Con un calice di Sciacchetrà in mano chiudete gli occhi e visualizzate i terrazzamenti con i muri a secco che declinano verso il mare delle Cinque Terre immaginando quel tappeto verde delle pergole che copre le uve creando sublimi architetture.
Oppure, dopo aver tagliato a metà un’arancia di Pantelleria, pensate al miracolo degli orti panteschi a forma circolare e a quell’unico albero, circondato da un muro di pietre alto quattro metri, che nonostante la mancanza di acqua prospera perché il «cerchio magico» crea un microclima che lo irriga al crepuscolo e all’alba.
E ancora, con il profumo dell’olio extravergine di Vallecorsa (Frosinone) e il suo prelibato pizzicorino, concentratevi sugli oliveti sorgivi dalle rocce, che 400 anni fa furono spaccate e riempite di terra per dare dimora alle piante. Se vi abbandonerete a questa incongrua meditazione, accadrà qualcosa di strano e sublime. «Quel vino, quell’arancia e quell’olio amplificheranno il loro gusto ed estetica e sapore si fonderanno in un mix unico e raro», spiega Mauro Agnoletti, docente di Pianificazione del paesaggio rurale all’università di Firenze.
Agnoletti coordina il gruppo di lavoro del ministero dell’Agricoltura che ha sviluppato il Registro nazionale dei paesaggi rurali storici. Una lista di aree che hanno mantenuto pratiche agricole tradizionali e trasformato il territorio in un’opera d’arte. «Ma è anche un valore economico — continua Agnoletti —, perché non è riproducibile e afferma un nuovo concetto di qualità che unisce il prodotto alimentare e il paesaggio».
Non è un caso che venerdì a Roma Eataly, alla presenza del ministro Martina, annuncerà un progetto dedicato a prodotti tipici e paesaggio. Non c’è solo bellezza e business. «I paesaggi storici rappresentano un presidio contro il dissesto idrogeologico — spiega Angoletti — come accaduto nel 2011 alle Cinque Terre quando gran parte delle frane si verificarono sui terrazzamenti abbandonati. In più i paesaggi rurali conservano la biodiversità e sono esempi di adattamento a ambienti e climi estremi, come accade a Pantelleria con gli orti panteschi». Infine c’è la qualità della vita. L’Istat ha inserito nei suoi indicatori di benessere la conservazione dei paesaggi storici come elemento importante.

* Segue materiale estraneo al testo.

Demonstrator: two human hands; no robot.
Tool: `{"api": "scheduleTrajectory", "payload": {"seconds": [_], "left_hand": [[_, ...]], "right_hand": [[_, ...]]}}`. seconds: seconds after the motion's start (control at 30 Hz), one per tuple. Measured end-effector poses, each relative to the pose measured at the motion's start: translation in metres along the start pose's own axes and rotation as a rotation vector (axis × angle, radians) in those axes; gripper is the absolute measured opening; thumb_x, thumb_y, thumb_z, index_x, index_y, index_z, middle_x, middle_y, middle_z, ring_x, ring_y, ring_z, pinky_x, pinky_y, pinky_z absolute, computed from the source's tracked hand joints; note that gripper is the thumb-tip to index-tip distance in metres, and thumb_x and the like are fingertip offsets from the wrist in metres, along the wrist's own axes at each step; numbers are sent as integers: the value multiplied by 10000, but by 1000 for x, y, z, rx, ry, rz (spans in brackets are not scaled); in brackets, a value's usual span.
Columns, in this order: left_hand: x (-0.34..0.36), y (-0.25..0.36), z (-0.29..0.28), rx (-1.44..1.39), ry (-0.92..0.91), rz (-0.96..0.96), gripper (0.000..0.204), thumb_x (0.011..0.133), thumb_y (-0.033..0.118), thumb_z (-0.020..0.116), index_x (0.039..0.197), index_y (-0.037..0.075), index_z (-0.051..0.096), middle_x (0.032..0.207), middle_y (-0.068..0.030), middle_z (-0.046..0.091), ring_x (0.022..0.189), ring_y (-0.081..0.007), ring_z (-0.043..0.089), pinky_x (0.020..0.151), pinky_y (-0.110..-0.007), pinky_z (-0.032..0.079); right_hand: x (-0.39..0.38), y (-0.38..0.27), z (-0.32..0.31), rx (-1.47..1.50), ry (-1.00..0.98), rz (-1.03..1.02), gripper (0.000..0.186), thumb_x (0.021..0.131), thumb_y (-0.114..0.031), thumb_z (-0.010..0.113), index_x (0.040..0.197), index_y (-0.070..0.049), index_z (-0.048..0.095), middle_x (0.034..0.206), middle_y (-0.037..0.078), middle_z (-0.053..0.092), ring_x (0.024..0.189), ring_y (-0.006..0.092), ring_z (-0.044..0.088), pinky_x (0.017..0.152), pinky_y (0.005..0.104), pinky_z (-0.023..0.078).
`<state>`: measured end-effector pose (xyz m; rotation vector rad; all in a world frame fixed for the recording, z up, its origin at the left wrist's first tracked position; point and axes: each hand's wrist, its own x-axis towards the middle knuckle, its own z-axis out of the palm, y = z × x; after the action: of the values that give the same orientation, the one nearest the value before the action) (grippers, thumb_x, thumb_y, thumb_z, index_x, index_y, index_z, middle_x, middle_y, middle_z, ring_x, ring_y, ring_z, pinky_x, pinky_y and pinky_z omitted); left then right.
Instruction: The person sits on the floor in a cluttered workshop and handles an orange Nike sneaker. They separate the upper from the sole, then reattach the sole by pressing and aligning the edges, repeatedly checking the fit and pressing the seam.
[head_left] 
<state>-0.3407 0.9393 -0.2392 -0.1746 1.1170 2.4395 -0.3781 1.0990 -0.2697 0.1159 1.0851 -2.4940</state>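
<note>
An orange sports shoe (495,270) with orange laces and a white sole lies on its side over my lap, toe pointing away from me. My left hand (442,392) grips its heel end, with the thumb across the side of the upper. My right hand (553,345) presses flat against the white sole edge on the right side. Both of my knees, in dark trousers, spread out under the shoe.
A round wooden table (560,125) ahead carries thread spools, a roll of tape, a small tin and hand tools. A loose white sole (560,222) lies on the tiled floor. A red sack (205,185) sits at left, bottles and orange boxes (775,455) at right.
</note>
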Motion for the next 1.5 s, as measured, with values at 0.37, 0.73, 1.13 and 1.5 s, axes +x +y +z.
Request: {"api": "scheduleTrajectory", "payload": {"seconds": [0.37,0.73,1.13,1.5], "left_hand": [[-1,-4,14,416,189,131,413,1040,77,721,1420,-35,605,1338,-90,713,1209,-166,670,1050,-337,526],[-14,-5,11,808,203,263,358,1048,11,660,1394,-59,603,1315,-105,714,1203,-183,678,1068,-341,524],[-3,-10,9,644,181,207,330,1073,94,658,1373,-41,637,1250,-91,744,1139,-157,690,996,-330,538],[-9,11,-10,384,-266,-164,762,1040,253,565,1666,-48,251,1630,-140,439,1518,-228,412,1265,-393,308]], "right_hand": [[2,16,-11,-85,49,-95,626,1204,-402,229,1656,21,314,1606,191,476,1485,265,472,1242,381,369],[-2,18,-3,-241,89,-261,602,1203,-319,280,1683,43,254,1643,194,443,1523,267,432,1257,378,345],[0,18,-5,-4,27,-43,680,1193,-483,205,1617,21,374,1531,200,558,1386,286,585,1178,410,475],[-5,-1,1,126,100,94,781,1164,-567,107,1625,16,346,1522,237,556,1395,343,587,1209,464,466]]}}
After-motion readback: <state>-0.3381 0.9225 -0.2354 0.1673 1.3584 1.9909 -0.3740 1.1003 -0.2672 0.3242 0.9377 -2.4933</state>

Le iscrizioni nel registro sono iniziate a dicembre 2015 con tre aree (colline di Valdobbiadene in provincia di Treviso, colline di Soave, nel Veronese, e i castagneti monumentali dell’Abbazia di Moscheta nell’Alto Mugello), ma dopo una fase sperimentale sono più di cento i comuni che hanno chiesto di farne parte. Non è facile: decide l’Osservatorio, un organismo politico e scientifico. I vantaggi? «Viene assegnato un marchio — risponde Agnoletti — con il quale si certifica la qualità della produzione associata a quella del paesaggio e ci sono finanziamenti per gli agricoltori».
Non mancano le minacce. La più pericolosa è l’abbandono. Nell’ultimo secolo sono stati 11 milioni gli ettari abbandonati con una media annua di oltre 100 mila ettari. Gli antidoti possibili? «Aiutare gli agricoltori a credere nel progetto e non abbandonare le aree. Con gli incentivi già previsti, ma anche con un’opera di marketing per sviluppare l’identità competitiva del territorio. L’Italia ha una diversità di paesaggi rurali incomparabile rispetto ad altre nazioni che deve essere valorizzata e sfruttata».